**Requirement**
Where the word "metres" appears in a line below, copy the whole line.
****
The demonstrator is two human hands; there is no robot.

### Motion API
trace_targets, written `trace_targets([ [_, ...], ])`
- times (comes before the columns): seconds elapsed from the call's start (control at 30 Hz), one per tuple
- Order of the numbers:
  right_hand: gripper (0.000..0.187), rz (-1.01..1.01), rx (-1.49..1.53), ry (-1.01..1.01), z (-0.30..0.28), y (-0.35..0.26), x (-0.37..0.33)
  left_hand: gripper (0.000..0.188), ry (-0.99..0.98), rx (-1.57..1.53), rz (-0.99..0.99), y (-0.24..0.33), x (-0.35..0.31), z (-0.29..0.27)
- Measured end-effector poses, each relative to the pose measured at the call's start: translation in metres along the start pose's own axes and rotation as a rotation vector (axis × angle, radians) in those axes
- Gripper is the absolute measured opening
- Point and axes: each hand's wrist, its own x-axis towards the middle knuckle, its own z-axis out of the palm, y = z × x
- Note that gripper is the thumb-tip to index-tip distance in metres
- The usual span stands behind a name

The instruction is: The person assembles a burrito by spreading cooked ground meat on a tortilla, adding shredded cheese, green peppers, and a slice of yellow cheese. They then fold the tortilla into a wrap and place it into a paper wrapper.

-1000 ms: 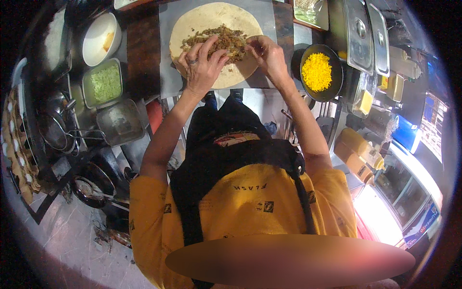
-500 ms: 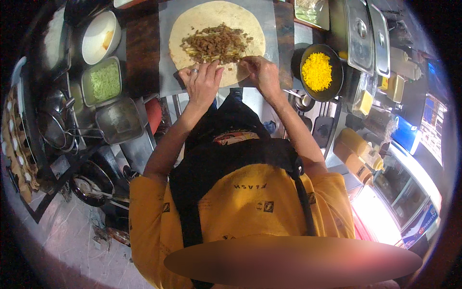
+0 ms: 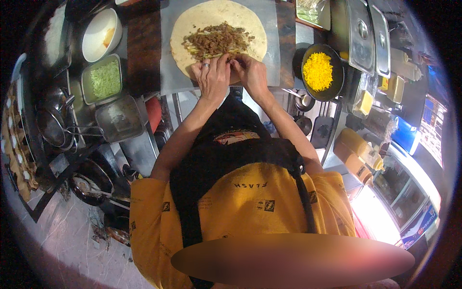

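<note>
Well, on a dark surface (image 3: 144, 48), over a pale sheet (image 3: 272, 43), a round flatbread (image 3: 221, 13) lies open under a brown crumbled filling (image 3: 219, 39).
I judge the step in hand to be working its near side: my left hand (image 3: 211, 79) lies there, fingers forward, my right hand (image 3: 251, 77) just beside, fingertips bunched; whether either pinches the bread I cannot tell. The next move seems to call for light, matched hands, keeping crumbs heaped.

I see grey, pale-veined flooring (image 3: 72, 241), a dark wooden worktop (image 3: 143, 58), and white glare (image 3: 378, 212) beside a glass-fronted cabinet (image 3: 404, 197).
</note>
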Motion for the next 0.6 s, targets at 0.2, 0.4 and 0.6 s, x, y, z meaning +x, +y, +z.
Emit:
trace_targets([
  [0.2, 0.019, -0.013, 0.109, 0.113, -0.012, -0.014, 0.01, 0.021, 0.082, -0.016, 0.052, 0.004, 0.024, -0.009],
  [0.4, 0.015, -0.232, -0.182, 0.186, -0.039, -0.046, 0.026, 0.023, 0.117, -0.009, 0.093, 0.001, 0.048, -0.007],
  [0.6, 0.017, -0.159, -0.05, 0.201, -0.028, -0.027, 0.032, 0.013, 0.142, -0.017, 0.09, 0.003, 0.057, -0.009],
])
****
**Answer for this exercise**
- Measured end-effector poses, each relative to the pose measured at the call's start: translation in metres along the start pose's own axes and rotation as a rotation vector (axis × angle, radians) in those axes
- Note that gripper is the thumb-tip to index-tip distance in metres

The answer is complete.